[Exercise] Word for word, repeat each record that follows.
======== Task material ========
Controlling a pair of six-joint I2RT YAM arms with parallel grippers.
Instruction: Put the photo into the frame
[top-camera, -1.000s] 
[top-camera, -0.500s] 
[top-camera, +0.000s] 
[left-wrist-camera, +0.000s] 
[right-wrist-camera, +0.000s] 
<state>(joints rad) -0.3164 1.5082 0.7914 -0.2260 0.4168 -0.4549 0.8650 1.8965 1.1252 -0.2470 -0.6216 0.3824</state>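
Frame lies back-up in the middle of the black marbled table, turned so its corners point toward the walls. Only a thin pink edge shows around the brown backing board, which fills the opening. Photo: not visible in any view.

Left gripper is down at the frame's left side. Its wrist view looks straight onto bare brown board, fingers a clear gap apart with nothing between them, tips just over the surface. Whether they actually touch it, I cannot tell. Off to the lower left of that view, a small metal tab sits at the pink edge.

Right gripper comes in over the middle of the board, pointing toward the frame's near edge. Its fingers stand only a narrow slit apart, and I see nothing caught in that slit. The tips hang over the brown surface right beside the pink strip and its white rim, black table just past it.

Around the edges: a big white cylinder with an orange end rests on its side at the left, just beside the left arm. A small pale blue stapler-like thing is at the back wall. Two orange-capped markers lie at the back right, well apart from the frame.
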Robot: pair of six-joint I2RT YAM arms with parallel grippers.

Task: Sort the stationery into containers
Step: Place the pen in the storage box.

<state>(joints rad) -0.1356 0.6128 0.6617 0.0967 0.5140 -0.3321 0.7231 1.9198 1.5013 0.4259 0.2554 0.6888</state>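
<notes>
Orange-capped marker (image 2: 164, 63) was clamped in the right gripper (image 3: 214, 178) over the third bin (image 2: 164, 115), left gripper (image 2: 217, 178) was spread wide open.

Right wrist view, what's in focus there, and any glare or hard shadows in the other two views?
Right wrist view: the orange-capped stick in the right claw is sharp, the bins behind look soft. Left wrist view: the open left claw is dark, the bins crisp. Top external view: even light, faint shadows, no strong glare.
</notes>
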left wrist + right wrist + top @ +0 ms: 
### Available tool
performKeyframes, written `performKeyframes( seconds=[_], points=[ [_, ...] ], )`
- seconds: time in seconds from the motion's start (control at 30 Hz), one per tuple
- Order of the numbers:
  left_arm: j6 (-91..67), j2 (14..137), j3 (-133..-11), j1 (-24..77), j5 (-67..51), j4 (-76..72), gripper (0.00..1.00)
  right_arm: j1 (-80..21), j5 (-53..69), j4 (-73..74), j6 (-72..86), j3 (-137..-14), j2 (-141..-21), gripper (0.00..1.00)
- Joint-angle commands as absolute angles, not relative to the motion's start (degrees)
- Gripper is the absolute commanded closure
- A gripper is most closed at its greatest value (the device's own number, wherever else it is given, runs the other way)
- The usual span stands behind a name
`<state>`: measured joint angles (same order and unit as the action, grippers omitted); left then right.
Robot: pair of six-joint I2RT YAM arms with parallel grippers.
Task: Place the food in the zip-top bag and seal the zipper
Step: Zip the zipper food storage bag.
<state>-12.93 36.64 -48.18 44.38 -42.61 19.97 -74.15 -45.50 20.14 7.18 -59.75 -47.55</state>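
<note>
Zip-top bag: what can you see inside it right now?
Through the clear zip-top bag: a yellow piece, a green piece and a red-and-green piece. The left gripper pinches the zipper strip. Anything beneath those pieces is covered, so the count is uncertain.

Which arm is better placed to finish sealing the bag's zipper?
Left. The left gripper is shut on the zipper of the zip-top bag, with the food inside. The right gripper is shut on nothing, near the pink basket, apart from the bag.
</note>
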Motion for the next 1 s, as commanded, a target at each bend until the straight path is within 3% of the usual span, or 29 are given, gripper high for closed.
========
[Task output]
Controlling a pair of six-joint I2RT YAM arms with parallel grippers.
Instruction: Put the photo into the frame
[top-camera, -1.000s] 
[top-camera, -0.500s] 
[top-camera, +0.000s] 
[left-wrist-camera, +0.000s] 
[right-wrist-camera, +0.000s] 
<state>(joints rad) -0.3164 1.5082 0.7914 -0.2260 0.4168 -0.4549 0.8650 1.8965 1.1252 -0.2470 -0.6216 0.3824</state>
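Frame lies back-up in the middle of the black marbled table, turned so its corners point toward the walls. Only a thin pink edge shows around the brown backing board, which fills the opening. Photo: not visible in any view.

Left gripper is down at the frame's left side. Its wrist view looks straight onto bare brown board, fingers a clear gap apart with nothing between them, tips just over the surface. Whether they actually touch it, I cannot tell. Off to the lower left of that view, a small metal tab sits at the pink edge.

Right gripper comes in over the middle of the board, pointing toward the frame's near edge. Its fingers stand only a narrow slit apart, and I see nothing caught in that slit. The tips hang over the brown surface right beside the pink strip and its white rim, black table just past it.

Around the edges: a big white cylinder with an orange end rests on its side at the left, just beside the left arm. A small pale blue stapler-like thing is at the back wall. Two orange-capped markers lie at the back right, well apart from the frame.
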Robot: pair of six-joint I2RT YAM arms with parallel grippers.

Task: Sort the stationery into containers
Step: Place the pen in the storage box.

<state>(joints rad) -0.1356 0.6128 0.6617 0.0967 0.5140 -0.3321 0.7231 1.9198 1.5013 0.4259 0.2554 0.6888</state>
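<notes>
Orange-capped marker (image 2: 164, 63) was clamped in the right gripper (image 3: 214, 178) over the third bin (image 2: 164, 115), left gripper (image 2: 217, 178) was spread wide open.

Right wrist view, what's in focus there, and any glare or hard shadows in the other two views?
Right wrist view: the orange-capped stick in the right claw is sharp, the bins behind look soft. Left wrist view: the open left claw is dark, the bins crisp. Top external view: even light, faint shadows, no strong glare.
</notes>
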left wrist + right wrist + top @ +0 ms: 
### Available tool
performKeyframes, written `performKeyframes( seconds=[_], points=[ [_, ...] ], )`
- seconds: time in seconds from the motion's start (control at 30 Hz), one per tuple
- Order of the numbers:
  left_arm: j6 (-91..67), j2 (14..137), j3 (-133..-11), j1 (-24..77), j5 (-67..51), j4 (-76..72), gripper (0.00..1.00)
  right_arm: j1 (-80..21), j5 (-53..69), j4 (-73..74), j6 (-72..86), j3 (-137..-14), j2 (-141..-21), gripper (0.00..1.00)
- Joint-angle commands as absolute angles, not relative to the motion's start (degrees)
- Gripper is the absolute commanded closure
- A gripper is most closed at its greatest value (the device's own number, wherever else it is given, runs the other way)
- The usual span stands behind a name
`<state>`: measured joint angles (same order and unit as the action, grippers omitted); left then right.
Robot: pair of six-joint I2RT YAM arms with parallel grippers.
Task: Place the food in the zip-top bag and seal the zipper
Step: Zip the zipper food storage bag.
<state>-12.93 36.64 -48.18 44.38 -42.61 19.97 -74.15 -45.50 20.14 7.18 -59.75 -47.55</state>
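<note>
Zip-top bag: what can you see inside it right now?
Through the clear zip-top bag: a yellow piece, a green piece and a red-and-green piece. The left gripper pinches the zipper strip. Anything beneath those pieces is covered, so the count is uncertain.

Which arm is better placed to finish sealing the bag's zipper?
Left. The left gripper is shut on the zipper of the zip-top bag, with the food inside. The right gripper is shut on nothing, near the pink basket, apart from the bag.
</note>
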Motion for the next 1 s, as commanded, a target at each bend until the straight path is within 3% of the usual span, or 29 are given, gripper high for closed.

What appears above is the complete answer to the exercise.